The town had moved away from religion; there were too many strangers, too much external influence, too many conflicting philosophies for any one faith system to keep its head above the water. This was a fact that old Father Murgathy was all too aware of. There was a time, when he had been but a young priest full of hope and ambition, when the doors to his church were always open. Now, however, the church was no longer treated with the same respect and he had to lock it up every night shortly after sunset lest the holy relics end up in a pawnbroker's window.

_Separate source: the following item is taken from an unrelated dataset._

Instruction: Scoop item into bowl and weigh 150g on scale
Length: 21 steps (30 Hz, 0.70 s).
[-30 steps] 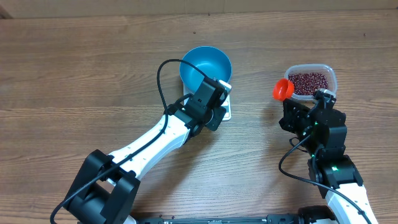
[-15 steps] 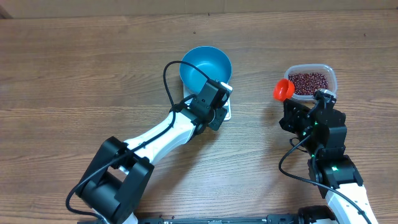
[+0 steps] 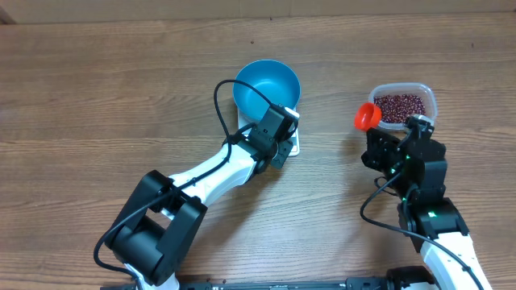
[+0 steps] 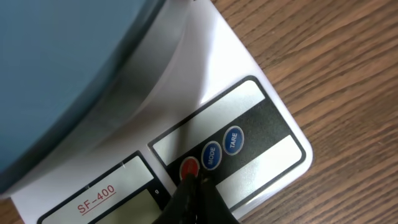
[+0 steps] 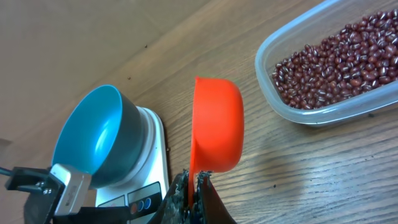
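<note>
My left gripper (image 4: pixel 193 186), pinched shut, sits at the scale's (image 4: pixel 249 118) red button (image 4: pixel 188 166), with the blue bowl (image 3: pixel 266 84) on the scale mid-tabletop. My right gripper (image 5: pixel 194 186) clamps the orange scoop (image 5: pixel 216 130); the beans (image 3: pixel 399 105) lie just beyond it, in the tub (image 3: pixel 431 101) near the far-right edge.

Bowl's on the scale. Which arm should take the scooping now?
Right. The right gripper is shut on the handle of the orange scoop, which hangs just beside the tub of beans. The left gripper is shut, empty, its tip at the red button on the scale.
</note>
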Each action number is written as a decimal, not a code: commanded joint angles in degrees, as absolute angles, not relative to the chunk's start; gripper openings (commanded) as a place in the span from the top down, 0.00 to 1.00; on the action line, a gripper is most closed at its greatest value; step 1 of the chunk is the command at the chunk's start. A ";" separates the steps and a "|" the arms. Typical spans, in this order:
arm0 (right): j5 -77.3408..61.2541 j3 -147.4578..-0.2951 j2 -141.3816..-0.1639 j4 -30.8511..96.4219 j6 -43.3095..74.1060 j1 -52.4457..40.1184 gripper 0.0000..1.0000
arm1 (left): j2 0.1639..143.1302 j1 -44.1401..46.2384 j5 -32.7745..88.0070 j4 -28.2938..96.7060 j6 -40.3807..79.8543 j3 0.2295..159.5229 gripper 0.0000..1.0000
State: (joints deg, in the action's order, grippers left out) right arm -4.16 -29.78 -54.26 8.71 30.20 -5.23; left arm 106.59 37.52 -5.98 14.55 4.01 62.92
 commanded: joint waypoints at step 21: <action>-3.51 -30.39 -55.42 7.62 30.59 -4.75 0.96 | 109.40 37.91 -8.82 11.66 1.23 62.39 0.96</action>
State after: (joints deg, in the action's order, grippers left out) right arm -4.21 -29.78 -55.57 8.16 30.41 -5.23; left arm 108.14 37.52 -8.05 11.99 2.74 62.92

The old people still came along faithfully every Sunday in their attempts to cling to their beloved faith in the face of a new and darker age but there were so few new, young faces around these days that he was intrigued by the short, trim, black-clad young lady that was kneeling in the pews next to the confession booths, head bowed low in prayer.

Her head was buried into her outstretched arms with her rich, black hair falling loosely about her, concealing her face from his view, but the ageing priest felt sure she was in her early twenties.